▸ **Problem details**
Return each line of the listing exactly as written.

▸ **Raw data**
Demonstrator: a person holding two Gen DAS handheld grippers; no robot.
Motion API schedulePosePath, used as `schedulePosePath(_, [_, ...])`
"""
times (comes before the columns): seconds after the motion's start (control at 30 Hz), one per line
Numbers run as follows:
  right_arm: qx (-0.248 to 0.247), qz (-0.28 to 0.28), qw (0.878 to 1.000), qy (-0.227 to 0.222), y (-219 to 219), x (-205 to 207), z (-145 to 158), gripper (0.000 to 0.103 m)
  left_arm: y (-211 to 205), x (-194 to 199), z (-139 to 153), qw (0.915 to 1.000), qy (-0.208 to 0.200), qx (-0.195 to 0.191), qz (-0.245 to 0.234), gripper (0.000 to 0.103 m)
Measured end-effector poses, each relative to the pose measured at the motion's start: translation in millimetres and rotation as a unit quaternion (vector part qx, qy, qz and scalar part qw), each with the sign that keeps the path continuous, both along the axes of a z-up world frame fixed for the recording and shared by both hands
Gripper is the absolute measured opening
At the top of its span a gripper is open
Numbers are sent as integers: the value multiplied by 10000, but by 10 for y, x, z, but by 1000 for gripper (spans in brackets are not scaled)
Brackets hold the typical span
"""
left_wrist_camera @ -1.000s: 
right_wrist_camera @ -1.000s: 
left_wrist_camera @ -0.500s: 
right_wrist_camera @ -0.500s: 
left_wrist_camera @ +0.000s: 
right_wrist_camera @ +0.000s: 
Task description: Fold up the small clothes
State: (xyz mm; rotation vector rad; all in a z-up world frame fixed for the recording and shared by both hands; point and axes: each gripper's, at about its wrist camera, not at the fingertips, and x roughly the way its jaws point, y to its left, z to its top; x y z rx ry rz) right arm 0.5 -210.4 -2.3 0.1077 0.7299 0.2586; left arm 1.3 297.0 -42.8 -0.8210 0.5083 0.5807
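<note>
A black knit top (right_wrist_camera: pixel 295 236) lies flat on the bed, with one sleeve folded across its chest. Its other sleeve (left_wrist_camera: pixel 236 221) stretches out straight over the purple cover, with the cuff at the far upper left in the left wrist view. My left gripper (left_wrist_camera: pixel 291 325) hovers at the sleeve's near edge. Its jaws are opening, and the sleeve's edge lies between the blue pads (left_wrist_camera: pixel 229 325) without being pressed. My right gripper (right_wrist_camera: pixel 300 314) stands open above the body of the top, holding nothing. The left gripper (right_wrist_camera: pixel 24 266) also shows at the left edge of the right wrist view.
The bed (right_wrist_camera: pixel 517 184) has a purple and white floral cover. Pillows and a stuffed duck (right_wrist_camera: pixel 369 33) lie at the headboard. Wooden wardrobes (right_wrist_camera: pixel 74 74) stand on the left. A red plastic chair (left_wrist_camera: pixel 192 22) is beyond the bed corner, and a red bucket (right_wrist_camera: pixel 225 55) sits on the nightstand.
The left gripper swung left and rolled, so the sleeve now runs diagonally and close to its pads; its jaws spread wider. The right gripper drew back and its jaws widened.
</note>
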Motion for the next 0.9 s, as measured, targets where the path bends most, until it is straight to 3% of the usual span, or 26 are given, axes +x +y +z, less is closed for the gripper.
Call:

▸ **The completed task**
Demonstrator: a person holding two Gen DAS handheld grippers; no robot.
Motion API schedulePosePath, used as `schedulePosePath(_, [_, ...])`
"""
times (comes before the columns): seconds after the motion's start (control at 30 Hz), one per line
Numbers run as follows:
  right_arm: qx (-0.248 to 0.247), qz (-0.28 to 0.28), qw (0.878 to 1.000), qy (-0.227 to 0.222), y (-219 to 219), x (-205 to 207), z (-145 to 158), gripper (0.000 to 0.103 m)
  left_arm: y (-211 to 205), x (-194 to 199), z (-139 to 153), qw (0.915 to 1.000), qy (-0.208 to 0.200), qx (-0.195 to 0.191), qz (-0.245 to 0.234), gripper (0.000 to 0.103 m)
Measured end-effector poses, each relative to the pose measured at the motion's start: translation in millimetres and rotation as a unit quaternion (vector part qx, qy, qz and scalar part qw), each with the sign that keeps the path continuous, both along the axes of a z-up world frame fixed for the recording and shared by both hands
Gripper is the absolute measured opening
At the top of its span a gripper is open
Numbers are sent as integers: the value multiplied by 10000, but by 10 for y, x, z, but by 1000 for gripper (spans in brackets are not scaled)
Brackets hold the typical span
"""
left_wrist_camera @ -1.000s: 
right_wrist_camera @ -1.000s: 
left_wrist_camera @ -0.500s: 
right_wrist_camera @ -0.500s: 
left_wrist_camera @ +0.000s: 
right_wrist_camera @ +0.000s: 
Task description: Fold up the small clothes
State: (xyz mm; rotation vector rad; all in a z-up world frame fixed for the recording and shared by both hands; point and axes: each gripper's, at about its wrist camera, not at the fingertips, and x roughly the way its jaws point, y to its left, z to its top; x y z rx ry rz) right arm 0.5 -210.4 -2.3 0.1077 0.7299 0.2586; left arm 1.3 297.0 -42.8 -0.8210 0.5083 0.5807
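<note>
A black knit top (right_wrist_camera: pixel 295 236) lies flat on the bed, with one sleeve folded across its chest. Its other sleeve (left_wrist_camera: pixel 236 221) stretches out straight over the purple cover, with the cuff at the far upper left in the left wrist view. My left gripper (left_wrist_camera: pixel 291 325) hovers at the sleeve's near edge. Its jaws are opening, and the sleeve's edge lies between the blue pads (left_wrist_camera: pixel 229 325) without being pressed. My right gripper (right_wrist_camera: pixel 300 314) stands open above the body of the top, holding nothing. The left gripper (right_wrist_camera: pixel 24 266) also shows at the left edge of the right wrist view.
The bed (right_wrist_camera: pixel 517 184) has a purple and white floral cover. Pillows and a stuffed duck (right_wrist_camera: pixel 369 33) lie at the headboard. Wooden wardrobes (right_wrist_camera: pixel 74 74) stand on the left. A red plastic chair (left_wrist_camera: pixel 192 22) is beyond the bed corner, and a red bucket (right_wrist_camera: pixel 225 55) sits on the nightstand.
The left gripper swung left and rolled, so the sleeve now runs diagonally and close to its pads; its jaws spread wider. The right gripper drew back and its jaws widened.
</note>
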Motion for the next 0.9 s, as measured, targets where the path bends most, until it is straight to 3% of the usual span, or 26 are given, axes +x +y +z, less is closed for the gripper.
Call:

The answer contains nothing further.